IEEE Transactions on Intelligent Vehicles

B.Wang, E. Benli, Y.Motai*, L.Dong, and W.Xu

2020-05-06

This paper addresses a problem on infrared maritime target detection robustly in various situations. Its main contribution is to improve the infrared maritime target detection accuracy in different backgrounds, for various targets, using multiple infrared wave bands. The accuracy and the computational time of traditional infrared maritime searching systems are improved by our proposed Local Peak Singularity Measurement (LPSM)-Based Image Enhancement and Grayscale Distribution Curve Shift Binarization (GDCSB)-Based Target Segmentation. The first part uses LPSM to quantize the local singularity of each peak.

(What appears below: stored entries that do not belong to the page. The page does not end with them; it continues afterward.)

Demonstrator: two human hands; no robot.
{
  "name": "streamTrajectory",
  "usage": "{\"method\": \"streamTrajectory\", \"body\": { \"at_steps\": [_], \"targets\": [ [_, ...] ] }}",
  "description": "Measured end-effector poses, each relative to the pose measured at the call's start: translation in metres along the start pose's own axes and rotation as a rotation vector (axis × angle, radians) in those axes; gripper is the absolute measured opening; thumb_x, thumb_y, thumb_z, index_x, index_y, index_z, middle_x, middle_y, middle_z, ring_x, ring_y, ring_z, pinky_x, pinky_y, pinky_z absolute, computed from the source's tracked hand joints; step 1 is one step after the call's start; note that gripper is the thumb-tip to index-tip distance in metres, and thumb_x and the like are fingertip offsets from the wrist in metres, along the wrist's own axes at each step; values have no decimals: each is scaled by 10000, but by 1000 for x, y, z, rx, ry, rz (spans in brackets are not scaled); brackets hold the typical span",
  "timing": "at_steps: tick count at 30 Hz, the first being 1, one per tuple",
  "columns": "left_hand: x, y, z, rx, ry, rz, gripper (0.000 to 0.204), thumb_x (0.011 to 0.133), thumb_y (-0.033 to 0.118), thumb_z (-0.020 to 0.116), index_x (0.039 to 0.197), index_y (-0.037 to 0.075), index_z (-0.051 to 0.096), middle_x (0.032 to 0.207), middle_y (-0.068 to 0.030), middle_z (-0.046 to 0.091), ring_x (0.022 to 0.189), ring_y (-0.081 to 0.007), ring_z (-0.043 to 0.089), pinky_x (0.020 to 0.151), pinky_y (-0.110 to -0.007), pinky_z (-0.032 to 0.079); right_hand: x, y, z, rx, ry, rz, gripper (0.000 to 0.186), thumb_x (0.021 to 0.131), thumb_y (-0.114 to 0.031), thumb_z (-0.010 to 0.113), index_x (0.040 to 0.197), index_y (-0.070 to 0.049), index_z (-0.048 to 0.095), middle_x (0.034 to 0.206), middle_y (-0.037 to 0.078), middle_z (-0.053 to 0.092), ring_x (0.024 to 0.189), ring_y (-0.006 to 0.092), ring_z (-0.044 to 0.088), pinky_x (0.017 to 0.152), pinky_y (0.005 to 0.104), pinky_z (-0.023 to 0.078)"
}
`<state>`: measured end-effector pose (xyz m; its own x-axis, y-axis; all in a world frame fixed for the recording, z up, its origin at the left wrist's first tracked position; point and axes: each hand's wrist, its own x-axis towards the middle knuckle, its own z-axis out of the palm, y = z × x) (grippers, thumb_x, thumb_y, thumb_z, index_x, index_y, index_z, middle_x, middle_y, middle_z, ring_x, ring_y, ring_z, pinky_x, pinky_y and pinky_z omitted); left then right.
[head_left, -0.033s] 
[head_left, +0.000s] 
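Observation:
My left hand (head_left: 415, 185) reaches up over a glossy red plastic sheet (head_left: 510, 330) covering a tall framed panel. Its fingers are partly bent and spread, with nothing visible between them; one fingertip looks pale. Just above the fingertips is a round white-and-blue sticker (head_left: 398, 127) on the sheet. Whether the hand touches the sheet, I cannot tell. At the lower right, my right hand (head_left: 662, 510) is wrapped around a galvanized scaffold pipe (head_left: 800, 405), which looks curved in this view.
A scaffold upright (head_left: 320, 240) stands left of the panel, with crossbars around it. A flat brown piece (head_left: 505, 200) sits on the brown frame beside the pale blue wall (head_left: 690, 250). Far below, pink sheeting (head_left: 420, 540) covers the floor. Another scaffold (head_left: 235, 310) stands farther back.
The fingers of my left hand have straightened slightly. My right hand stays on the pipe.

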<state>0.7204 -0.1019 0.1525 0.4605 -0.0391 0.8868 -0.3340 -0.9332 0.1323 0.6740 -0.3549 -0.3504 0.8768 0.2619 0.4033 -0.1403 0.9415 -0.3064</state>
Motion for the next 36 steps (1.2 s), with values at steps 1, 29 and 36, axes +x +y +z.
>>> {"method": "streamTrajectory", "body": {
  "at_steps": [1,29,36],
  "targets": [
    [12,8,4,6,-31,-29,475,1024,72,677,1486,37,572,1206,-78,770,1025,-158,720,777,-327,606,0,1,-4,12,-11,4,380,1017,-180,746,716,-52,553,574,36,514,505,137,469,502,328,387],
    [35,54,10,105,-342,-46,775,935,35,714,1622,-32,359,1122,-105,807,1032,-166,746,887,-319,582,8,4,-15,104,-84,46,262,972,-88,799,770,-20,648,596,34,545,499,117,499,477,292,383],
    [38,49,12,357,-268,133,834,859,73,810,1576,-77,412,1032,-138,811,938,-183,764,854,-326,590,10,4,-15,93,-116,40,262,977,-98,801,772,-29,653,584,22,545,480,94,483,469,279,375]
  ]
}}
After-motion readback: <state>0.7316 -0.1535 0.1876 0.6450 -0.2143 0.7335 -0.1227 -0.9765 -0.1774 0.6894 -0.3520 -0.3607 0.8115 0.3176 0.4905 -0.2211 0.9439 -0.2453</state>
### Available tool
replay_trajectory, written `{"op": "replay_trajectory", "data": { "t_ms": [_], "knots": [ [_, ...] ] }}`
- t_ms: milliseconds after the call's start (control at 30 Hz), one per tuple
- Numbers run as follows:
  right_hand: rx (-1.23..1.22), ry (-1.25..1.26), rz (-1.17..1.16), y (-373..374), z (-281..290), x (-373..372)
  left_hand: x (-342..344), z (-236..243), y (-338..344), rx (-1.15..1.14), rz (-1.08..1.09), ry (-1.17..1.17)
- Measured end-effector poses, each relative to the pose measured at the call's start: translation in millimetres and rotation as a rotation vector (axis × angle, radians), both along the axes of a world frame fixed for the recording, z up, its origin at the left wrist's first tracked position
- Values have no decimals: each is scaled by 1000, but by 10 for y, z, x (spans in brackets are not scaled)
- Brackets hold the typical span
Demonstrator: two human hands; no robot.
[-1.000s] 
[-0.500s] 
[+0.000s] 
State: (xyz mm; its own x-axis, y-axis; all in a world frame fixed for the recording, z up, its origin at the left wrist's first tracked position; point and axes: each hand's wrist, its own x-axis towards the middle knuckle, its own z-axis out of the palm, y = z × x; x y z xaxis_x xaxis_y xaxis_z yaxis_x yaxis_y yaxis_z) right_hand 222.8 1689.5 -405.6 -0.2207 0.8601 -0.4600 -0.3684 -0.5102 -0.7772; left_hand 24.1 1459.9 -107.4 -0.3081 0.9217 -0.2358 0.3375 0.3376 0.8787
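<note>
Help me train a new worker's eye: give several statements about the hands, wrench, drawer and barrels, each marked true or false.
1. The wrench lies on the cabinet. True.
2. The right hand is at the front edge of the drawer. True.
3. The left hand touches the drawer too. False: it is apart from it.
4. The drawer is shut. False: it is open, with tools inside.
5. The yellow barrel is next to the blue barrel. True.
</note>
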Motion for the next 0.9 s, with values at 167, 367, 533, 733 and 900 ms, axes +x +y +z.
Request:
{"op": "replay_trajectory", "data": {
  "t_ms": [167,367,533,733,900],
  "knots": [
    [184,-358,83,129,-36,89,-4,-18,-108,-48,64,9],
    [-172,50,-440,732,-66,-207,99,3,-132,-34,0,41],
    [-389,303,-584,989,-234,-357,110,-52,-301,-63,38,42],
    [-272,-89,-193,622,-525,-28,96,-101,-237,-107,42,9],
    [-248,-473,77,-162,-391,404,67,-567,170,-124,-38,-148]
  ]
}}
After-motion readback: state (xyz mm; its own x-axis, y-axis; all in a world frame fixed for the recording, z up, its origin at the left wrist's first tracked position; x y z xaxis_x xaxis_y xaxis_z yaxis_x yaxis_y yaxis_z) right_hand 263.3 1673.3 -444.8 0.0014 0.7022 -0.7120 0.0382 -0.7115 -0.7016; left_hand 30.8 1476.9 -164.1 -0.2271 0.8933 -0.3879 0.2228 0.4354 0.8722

Additionally, an enhancement map (EM) is generated based on the quantitative local singularity. After multiplying the original image by the EM, targets can be enhanced and the background will be suppressed. The second part of GDCSB-Based Target Segmentation calculates the desired threshold by cyclic shift of the grayscale distribution curve (GDC) of the enhanced image. After binarizing the enhanced image, real targets can be segmented from the image background. To verify the proposed algorithm, experiments based on 13,625 infrared maritime images and five comparison algorithms were conducted. Results show that the proposed algorithm has solid performance in strong and weak background clutters, different wave bands, different maritime targets, etc.